Friday, October 26, 2018

Bad Times at the El Royale (2018)

All things considered, I’m not sure what to make of the movie.  The movie starts with a man entering a hotel room and hiding a duffle bag beneath the floorboards.  (Even this one act is difficult, as he has to rearrange the furniture and move it all back when he’s done.)  We don’t know what’s in the bag yet, but it must be important.  After he finishes it all, he answers a knock at the door and is promptly shot.

Ten years later, several guests arrive at that same hotel.  Father Daniel Flynn and Darlene Sweet are the first two we meet.  Laramie Seymour Sullivan is next.  Them, Emily Summerspring.  Then there’s the clerk, Miles Miller.  He does this little routine about the hotel being on the California-Nevada border.  (For some reason, the California side costs a dollar more.)

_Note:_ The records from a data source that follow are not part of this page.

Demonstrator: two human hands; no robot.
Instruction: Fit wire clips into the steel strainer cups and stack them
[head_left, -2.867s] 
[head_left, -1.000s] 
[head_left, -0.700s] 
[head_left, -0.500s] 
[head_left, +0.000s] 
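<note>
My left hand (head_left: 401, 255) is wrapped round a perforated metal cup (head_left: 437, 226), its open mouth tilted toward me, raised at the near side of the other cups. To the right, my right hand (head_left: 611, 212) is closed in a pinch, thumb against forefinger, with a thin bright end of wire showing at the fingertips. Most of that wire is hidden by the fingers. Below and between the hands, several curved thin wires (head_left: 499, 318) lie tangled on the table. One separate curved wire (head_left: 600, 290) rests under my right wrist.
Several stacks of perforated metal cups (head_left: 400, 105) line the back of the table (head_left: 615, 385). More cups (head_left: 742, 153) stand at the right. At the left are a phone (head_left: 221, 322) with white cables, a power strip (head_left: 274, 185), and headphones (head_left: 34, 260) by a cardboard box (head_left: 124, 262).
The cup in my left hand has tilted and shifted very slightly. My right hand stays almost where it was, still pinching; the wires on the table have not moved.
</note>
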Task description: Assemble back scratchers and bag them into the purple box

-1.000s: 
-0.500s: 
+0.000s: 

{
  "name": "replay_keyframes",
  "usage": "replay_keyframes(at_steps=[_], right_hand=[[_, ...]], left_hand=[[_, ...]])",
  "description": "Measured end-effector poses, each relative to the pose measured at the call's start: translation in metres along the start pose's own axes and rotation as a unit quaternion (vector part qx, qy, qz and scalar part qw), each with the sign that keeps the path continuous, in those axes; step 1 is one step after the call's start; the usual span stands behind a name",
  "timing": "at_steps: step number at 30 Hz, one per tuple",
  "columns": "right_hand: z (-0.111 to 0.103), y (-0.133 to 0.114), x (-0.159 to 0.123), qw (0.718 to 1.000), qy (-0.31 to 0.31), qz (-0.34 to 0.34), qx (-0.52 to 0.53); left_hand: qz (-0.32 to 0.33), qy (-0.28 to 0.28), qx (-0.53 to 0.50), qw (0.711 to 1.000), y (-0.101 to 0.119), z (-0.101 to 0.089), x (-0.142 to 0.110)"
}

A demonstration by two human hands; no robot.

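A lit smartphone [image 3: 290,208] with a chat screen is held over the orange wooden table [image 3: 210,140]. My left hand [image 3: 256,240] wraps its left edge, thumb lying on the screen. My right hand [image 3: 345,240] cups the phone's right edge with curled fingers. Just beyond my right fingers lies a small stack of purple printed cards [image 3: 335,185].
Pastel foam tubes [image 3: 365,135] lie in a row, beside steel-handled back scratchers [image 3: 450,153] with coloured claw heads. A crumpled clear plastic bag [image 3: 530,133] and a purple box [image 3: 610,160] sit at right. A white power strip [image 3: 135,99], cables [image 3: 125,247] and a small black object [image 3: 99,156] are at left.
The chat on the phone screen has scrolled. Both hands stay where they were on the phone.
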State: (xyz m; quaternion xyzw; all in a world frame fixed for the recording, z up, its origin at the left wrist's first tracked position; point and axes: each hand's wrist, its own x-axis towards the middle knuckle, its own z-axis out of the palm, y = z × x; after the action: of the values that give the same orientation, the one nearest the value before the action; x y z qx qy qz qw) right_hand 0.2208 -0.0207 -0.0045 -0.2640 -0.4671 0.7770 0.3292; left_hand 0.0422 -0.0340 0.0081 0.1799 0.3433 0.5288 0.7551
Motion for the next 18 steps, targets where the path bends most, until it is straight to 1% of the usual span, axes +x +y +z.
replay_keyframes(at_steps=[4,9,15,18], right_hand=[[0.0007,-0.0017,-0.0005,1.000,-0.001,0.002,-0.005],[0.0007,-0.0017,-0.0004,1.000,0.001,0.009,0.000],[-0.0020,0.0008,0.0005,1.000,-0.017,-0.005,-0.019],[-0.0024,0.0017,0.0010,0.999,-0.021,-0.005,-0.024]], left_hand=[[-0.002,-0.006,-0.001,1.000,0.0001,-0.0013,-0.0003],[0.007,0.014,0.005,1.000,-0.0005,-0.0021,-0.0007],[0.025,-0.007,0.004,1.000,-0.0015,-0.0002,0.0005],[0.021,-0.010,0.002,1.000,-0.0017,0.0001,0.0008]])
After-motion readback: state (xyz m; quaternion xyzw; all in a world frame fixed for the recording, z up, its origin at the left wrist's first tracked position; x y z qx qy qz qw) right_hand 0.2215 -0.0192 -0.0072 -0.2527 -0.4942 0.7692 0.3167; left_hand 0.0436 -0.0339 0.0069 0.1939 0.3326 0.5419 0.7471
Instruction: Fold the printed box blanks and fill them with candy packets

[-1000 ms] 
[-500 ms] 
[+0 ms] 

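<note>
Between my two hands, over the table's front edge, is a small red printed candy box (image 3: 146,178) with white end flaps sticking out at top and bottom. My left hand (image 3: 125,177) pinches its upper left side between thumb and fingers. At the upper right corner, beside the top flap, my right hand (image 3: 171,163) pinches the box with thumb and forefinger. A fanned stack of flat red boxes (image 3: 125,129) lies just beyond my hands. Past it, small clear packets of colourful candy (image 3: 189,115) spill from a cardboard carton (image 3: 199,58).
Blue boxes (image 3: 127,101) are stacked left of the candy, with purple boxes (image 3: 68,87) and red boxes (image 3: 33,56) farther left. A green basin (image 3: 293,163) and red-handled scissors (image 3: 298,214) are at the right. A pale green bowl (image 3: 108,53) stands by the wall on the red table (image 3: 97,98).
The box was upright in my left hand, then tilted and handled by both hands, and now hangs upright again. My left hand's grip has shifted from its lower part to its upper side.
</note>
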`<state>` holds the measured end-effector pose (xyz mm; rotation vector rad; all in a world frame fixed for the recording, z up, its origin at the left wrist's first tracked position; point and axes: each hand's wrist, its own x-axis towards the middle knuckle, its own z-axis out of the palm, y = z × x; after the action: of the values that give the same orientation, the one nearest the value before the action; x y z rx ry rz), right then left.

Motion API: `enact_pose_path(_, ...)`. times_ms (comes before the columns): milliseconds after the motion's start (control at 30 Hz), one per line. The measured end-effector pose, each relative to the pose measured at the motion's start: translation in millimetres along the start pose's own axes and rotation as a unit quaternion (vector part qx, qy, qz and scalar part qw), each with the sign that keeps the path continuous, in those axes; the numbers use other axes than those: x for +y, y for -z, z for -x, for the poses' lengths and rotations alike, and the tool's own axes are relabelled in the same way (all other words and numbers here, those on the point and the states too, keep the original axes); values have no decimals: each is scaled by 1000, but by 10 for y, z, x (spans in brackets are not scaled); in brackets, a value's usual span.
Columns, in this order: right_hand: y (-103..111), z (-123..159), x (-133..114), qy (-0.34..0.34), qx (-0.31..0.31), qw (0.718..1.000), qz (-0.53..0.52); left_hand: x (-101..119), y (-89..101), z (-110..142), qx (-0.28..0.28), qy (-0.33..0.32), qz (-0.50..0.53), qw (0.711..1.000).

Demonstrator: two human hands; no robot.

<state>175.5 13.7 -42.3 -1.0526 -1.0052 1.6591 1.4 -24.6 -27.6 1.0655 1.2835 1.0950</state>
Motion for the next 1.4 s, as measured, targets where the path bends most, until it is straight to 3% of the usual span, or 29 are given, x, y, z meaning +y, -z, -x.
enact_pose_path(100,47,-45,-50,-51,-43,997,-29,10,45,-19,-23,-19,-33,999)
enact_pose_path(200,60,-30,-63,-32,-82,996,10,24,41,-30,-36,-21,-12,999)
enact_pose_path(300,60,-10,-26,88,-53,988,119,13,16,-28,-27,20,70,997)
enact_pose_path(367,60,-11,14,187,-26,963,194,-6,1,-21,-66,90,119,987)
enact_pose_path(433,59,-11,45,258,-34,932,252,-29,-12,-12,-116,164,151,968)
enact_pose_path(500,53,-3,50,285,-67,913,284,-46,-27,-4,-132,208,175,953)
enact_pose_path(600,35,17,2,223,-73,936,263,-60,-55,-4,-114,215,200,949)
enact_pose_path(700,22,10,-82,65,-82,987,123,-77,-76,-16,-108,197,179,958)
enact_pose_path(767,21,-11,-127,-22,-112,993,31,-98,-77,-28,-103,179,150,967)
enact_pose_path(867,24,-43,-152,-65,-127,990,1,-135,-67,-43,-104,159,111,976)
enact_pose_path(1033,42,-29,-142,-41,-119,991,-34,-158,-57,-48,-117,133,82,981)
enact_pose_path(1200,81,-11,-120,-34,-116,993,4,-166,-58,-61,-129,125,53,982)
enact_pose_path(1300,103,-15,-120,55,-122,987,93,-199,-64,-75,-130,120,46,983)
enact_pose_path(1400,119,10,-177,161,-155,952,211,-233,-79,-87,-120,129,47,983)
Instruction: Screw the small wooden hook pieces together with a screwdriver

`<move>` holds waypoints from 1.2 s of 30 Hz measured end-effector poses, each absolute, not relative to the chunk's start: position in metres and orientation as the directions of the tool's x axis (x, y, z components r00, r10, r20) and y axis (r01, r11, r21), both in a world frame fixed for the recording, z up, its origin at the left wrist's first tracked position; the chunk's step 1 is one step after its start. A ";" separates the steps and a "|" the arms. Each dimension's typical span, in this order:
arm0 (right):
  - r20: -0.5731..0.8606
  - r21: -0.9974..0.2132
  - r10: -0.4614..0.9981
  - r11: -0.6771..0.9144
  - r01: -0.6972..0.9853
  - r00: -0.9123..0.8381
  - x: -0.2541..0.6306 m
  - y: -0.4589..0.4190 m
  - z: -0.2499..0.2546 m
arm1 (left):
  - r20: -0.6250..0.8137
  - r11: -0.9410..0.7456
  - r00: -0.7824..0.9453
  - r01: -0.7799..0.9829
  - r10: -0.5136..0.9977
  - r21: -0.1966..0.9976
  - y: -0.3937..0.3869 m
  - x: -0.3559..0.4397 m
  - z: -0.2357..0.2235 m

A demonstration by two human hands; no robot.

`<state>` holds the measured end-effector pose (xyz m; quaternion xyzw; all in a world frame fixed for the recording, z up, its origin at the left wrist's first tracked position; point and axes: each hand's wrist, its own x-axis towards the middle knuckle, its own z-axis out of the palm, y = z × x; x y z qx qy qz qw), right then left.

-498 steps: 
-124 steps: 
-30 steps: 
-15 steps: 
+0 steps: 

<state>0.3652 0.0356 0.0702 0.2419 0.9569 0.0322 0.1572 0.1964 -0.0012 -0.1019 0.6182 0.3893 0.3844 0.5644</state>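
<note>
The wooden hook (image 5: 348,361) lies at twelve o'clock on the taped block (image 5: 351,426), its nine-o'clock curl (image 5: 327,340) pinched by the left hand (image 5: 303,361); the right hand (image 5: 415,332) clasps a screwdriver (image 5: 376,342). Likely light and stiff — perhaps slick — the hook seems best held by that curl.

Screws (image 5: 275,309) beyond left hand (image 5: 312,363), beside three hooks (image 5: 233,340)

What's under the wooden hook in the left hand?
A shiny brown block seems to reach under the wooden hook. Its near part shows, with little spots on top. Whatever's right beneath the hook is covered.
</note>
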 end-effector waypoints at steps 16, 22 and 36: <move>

Each of the characters has a past and most aren’t what they seem to be.  If you’ve seen the coming attractions, you know that the priest isn’t really a priest.  Even if they’re honest, they all have something to hide.  Even Miles has a past he’d like to forget.

The movie seems to be a study in contrast.  You have the hotel on the border of shady Nevada and sunny California.  Each character has a face they present and a past that they hide.  Even using Darlene Sweet and Daniel Flynn as the first two characters seems to be a choice in that he has the most to hide whereas she’s the only registered guest that never tries to hide her name.

The movie is enjoyable, but not perfect.  While watching the movie, I wasn’t really distracted by anything.  However, it was one of those movies that I started wondering about after I left the theater.  It’s not that any one aspect was lacking.  It was more that the movie never really seemed to come together.  None of the characters really seem to progress throughout the movie.

There aren’t any characters that I really hated or liked, and I find that I usually need someone to like or hate.  I can see that each character has at least one redeeming quality and at least one regret, but the movie doesn’t quite seem to make it work.  It seems like everything about the movie has to be a dichotomies.  (Some are more obvious than others.)

This is a movie you could be forgiven for not seeing in the theaters.  If you’re going to watch it, I’d recommend waiting for it to come out on DVD.